手伝いのはずなのに、これって修業??

私が社会人になり、愛知と札幌を行き来しながらの会社員生活にピリオドを打って北海道で仕事をすることを考えはじめた頃、先代は今の炙り系チャーシューの先駆けとも言える、チャーシューを提供前に焼いて提供するスタイルを確立し、「たぬき亭」から「ちゃーしゅう工房」と店名を変え、岩見沢から千歳に移り、「総本店」と看板を掲げて多店舗展開をしていました。

私が千歳空港(この頃は新千歳空港を建設中)に降り、タクシーでちゃーしゅう工房総本店に行ったとき、偶然先代が店内にいたのでした。

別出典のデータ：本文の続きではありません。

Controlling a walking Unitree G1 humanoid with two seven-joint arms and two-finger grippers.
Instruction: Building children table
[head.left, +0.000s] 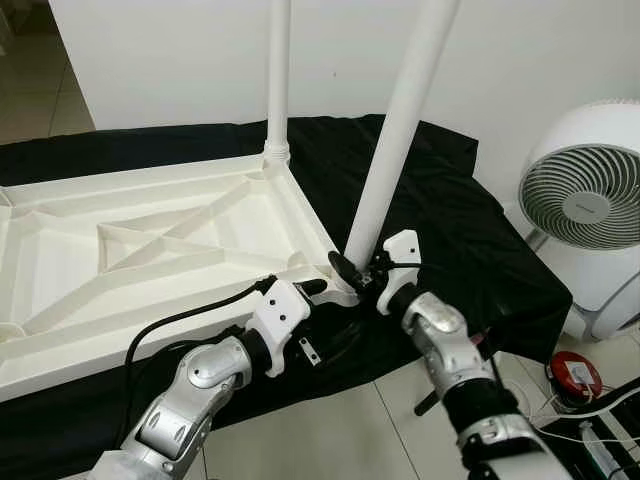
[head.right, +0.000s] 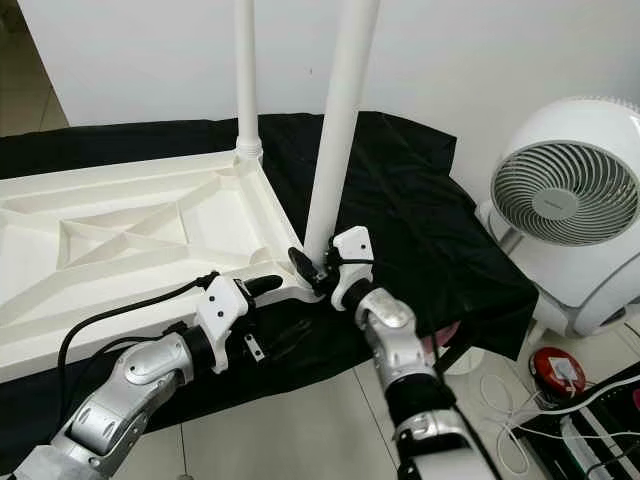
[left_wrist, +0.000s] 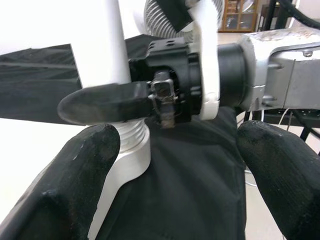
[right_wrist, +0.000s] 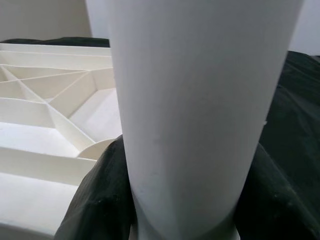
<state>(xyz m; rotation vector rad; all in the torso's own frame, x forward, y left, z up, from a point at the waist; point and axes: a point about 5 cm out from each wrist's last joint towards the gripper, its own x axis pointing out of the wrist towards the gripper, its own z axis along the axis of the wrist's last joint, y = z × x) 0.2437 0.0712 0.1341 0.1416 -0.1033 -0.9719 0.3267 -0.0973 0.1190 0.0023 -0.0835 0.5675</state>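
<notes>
A white plastic children's tabletop (head.left: 150, 250) lies upside down on a black cloth (head.left: 450, 230), its ribbed underside facing up, with the cloth spread over a low surface beside a white wall (head.left: 180, 60). At the tabletop's far right corner one white table leg (head.left: 278, 70) stands upright in its socket. At the near right corner a second table leg (head.left: 400, 130) rises at a slight lean toward the right, its foot sitting at the corner socket (left_wrist: 131, 150); whether it is fully seated there is hard to judge, since the end effectors crowd that spot. The right end effector (head.left: 352, 272) is clenched on the base of this second leg, and in the right wrist view the black fingers (right_wrist: 95, 200) press against both sides of the white tube just above its foot. The left end effector (head.left: 322, 288) reaches to the same corner from the near side with its fingers released; in the left wrist view the two black fingertips (left_wrist: 75, 180) stand spread apart, one beside the threaded collar of the corner socket and the other well clear over the cloth, gripping nothing. A black cable (head.left: 175, 325) runs along the left arm. To the right a white fan (head.left: 585, 210) stands on the tiled floor (head.left: 370, 430), with a small red device (head.left: 572, 372) and loose cables near its base.
</notes>
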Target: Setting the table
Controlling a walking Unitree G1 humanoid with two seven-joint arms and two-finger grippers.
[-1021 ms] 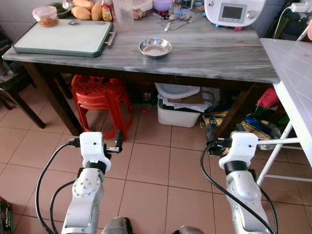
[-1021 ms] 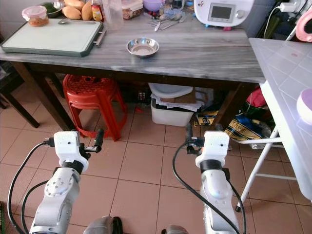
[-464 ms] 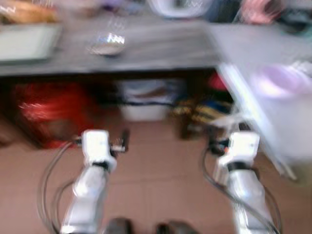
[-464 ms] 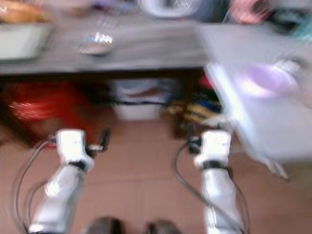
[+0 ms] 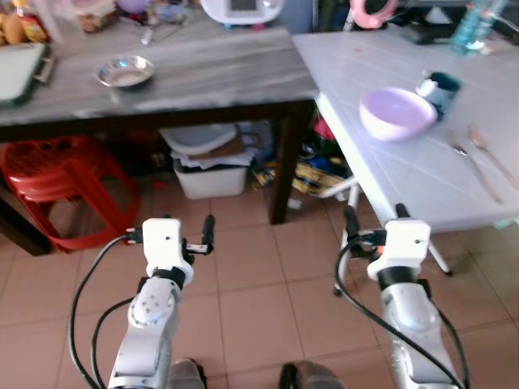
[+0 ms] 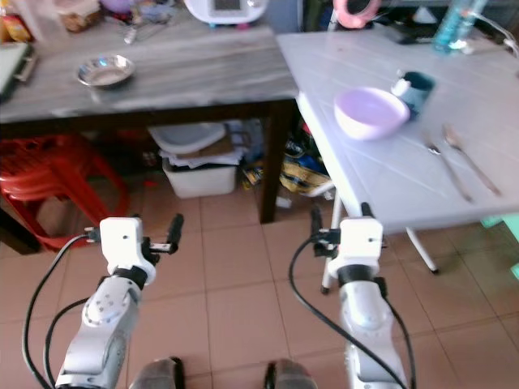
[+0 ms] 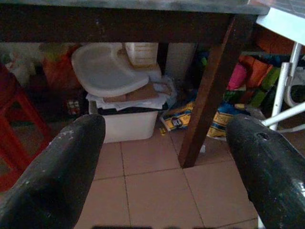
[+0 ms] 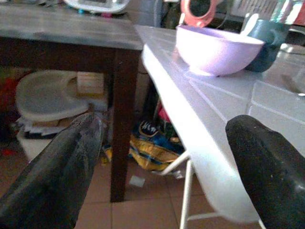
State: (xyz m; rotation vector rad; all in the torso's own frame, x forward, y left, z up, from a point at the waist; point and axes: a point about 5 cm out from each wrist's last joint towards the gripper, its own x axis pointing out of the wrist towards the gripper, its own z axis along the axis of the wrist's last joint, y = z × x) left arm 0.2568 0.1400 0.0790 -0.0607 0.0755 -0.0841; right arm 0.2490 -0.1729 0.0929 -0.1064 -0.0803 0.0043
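Note:
A lilac bowl (image 5: pixel 397 113) sits on the white table (image 5: pixel 381 174) at my right, with a teal mug (image 5: pixel 440 87) just behind it. A spoon and a fork (image 5: pixel 478 158) lie to the right of the bowl. On the grey wooden table (image 5: pixel 203 77) ahead lies a small steel bowl (image 5: pixel 123 71). My left gripper (image 5: pixel 170 229) and right gripper (image 5: pixel 375 217) are both held low over the tiled floor, short of the tables, open and with nothing in them. In the right wrist view the lilac bowl (image 8: pixel 217 47) stands above and beyond the fingers (image 8: pixel 57 176).
A red plastic stool (image 5: pixel 49 178) and a white bin (image 5: pixel 207 162) stand under the grey table. Its dark leg (image 5: pixel 284 162) and the white table's metal legs (image 5: pixel 340 251) are close ahead. A white appliance (image 5: pixel 242 10) and utensils crowd the far edge.
The camera has swung to the right, so the white table with the lilac bowl, mug and cutlery has come into view. Both grippers keep the same pose, open.

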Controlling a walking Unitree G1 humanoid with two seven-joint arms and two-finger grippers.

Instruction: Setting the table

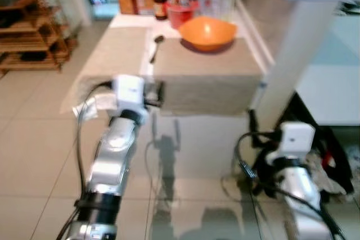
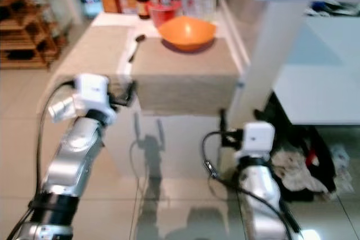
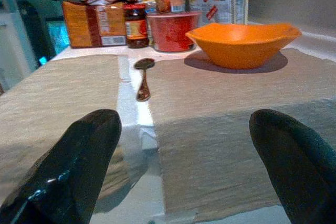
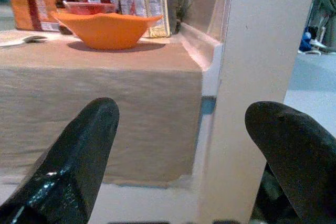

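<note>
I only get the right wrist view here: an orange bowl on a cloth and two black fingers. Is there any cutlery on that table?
Observer: Yes, a spoon lies in the gap between the two placemats, left of the bowl.
Operator: Is the other arm doing anything?
Observer: The left gripper is raised at the table's near edge, fingers open, aimed toward the spoon.
Operator: And mine, where does it sit?
Observer: The right gripper is lower, off the table's right corner beside the white post, open too.
Operator: Anything behind the bowl?
Observer: A red tub and a dark jar among food packs.
</note>
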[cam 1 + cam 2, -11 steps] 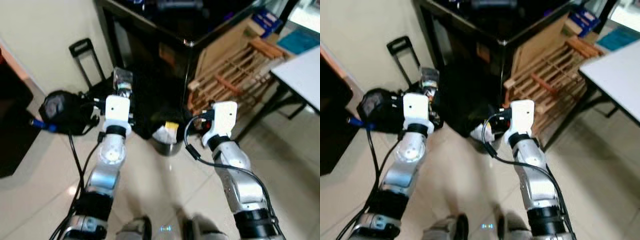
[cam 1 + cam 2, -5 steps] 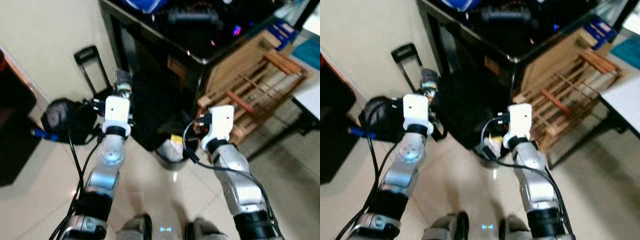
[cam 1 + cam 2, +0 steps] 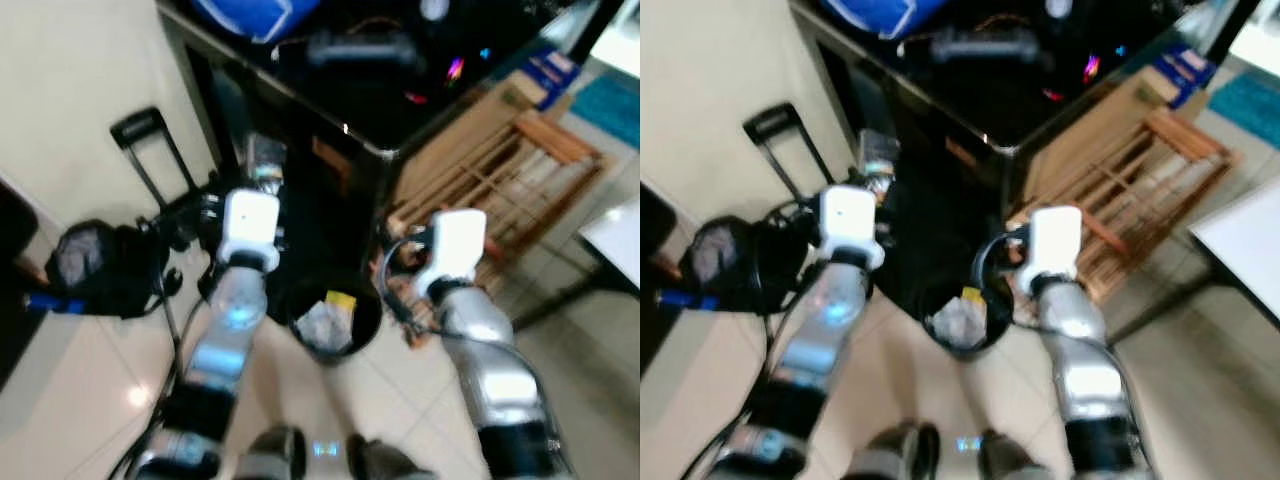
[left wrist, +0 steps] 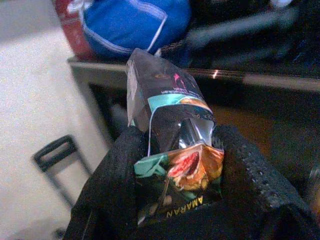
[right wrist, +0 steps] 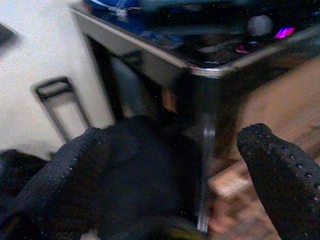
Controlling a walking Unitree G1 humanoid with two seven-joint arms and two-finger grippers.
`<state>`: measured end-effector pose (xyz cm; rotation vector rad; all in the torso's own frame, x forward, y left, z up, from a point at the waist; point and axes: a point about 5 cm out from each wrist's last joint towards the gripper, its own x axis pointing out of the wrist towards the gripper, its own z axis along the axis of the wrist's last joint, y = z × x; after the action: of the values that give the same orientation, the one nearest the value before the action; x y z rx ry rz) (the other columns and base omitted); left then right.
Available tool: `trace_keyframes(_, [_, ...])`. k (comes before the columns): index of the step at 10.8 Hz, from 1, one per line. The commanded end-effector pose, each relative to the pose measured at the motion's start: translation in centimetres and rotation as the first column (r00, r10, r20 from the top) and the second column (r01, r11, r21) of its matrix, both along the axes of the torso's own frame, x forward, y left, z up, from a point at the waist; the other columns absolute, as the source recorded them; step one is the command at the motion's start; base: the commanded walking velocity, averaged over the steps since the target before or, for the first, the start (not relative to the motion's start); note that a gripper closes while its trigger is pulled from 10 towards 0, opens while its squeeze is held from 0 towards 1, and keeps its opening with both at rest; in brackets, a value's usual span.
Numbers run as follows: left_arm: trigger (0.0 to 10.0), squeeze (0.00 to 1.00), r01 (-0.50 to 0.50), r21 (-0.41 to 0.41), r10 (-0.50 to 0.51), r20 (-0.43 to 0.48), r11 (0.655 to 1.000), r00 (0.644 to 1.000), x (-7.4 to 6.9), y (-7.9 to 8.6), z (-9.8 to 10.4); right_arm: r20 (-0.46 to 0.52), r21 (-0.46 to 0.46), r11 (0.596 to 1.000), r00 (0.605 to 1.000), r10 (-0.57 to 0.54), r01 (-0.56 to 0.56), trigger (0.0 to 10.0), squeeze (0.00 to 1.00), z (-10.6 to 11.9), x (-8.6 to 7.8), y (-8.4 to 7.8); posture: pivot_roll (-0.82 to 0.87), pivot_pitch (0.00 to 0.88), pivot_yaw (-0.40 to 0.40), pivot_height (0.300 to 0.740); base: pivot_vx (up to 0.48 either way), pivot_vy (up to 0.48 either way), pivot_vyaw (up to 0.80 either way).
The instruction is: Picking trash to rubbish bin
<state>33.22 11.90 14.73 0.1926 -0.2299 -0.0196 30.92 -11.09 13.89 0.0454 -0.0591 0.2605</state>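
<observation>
Closer now, the bin (image 3: 328, 318) sits low at centre frame. My left gripper (image 4: 172, 165) clamps the snack wrapper (image 4: 172, 145); my right gripper (image 5: 180, 170) hangs open. Next: carry it over the bin and let go.

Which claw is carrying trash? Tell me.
The left claw: its fingers are clamped on a crumpled foil snack wrapper. The right claw has its fingers spread with nothing between them, beside the rubbish bin.

Glossy crinkled foil wrapper (image 4: 172, 150) between rough, matt black rubbery fingers (image 4: 117, 185); glossy black bench (image 3: 400, 110) upper centre; bare wood rack (image 3: 500, 170); shiny tiled floor (image 3: 80, 400).
</observation>
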Motion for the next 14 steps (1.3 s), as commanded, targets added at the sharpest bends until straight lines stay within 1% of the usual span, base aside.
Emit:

先代との久しぶりの再会に話は盛り上がり(先代は話すのが大好きで話し出したら止まらない。)らーめんの麺が煮込みうどんのように替わっていく姿を見ながら食べていました。
先代の話が止まってきた頃に私が北海道に帰ってきて転職しようと考えていることを話すと、先代は「じゃあ~ここを少し手伝っていろ」と言うんです。
私は「手伝ってほしいと言うなら少し千歳に住んで手伝うかな?」と軽い気持ちで話を聞いていたのです。

それからしばらく経ち、北海道に戻って実家のあるオホーツク地方に戻ろうとしていた頃、ふと先代のことを思い出し千歳で少しだけ手伝うつもりでマンスリーマンションを借りて引越をしました。
そしてちょっと驚かすつもりで先代の元へいくと
先代『少し手伝ってと言った??』
私は『先代がそういうから部屋借りてこっちに来たのに…』
先代『仕方ない。ならば仕方ないから手伝え』といった感じに言われて手伝い始めたのでした。

以前は事務系の仕事だったこともあり、飲食の仕事が慣れなくて最初の頃は、お客様の目の前でものすごく怒鳴ったりするので、お客様が食欲をなくして帰ったこともありました。
でも、そのひと月後になると先代は私に秘伝のたれの仕込みを教えてくださったり、フランチャイズ新店舗開発やフランチャイズ店の従業員への指導やアドバイスなど様々な業務を任せてくれることになったのです。

改めて今となってみればその過去があるからこそ、後に他の飲食店チェーンでの統括責任者として勤務した際に低コストでの店舗開発やメニュー開発ができたのだと思います。
短い期間の手伝いでしたが、短期集中で私を一人前のオーナーへと仕上げようとしたこともわかり、それゆえの私への怒りも後になれば感謝へと変わったのでした。

私が手伝いをやめて実家に帰ることを先代に言うときが来たのですが、そのとき私に内緒でちゃーしゅう工房新店舗を札幌に用意していると言われて(辞めさせないための口実と思うのですが)、急に店を閉めて一緒に札幌へ行くというので行ってみると、西岡に新店舗は着々と改装中で口が開いたままになってしまったのです。

このまま辞めずに西岡店のオーナーになるか、病気の親の面倒をみるため実家に帰るか・・・。

その選択をされたら一瞬悩みましたが、病気の両親のために実家へ帰ることを決めていたので千歳を離れたのでした。

それからしばらく経ち、久しぶりに千歳で食事をした数日後、千歳総本店は火災になり、先代は数週間入院したということを知ることになりました。
旧Twitterには「先代のたばこの不始末で火災?」と書かれてしまいましたが、実際にはコンロ付近からの火災で水をかけたところ、隣のフライヤー(揚げ物をする機械)に水が掛かり更に大きい火災になった模様でした。
このようなことから、千歳総本店は閉店し他の店舗で再出発をする先代でした。

このようなことからちゃ~しゅう工房2nd開店にあたり、店内での喫煙はもちろん、店の外に灰皿を用意することも最初は考えましたが、全面禁煙を決めたのでした。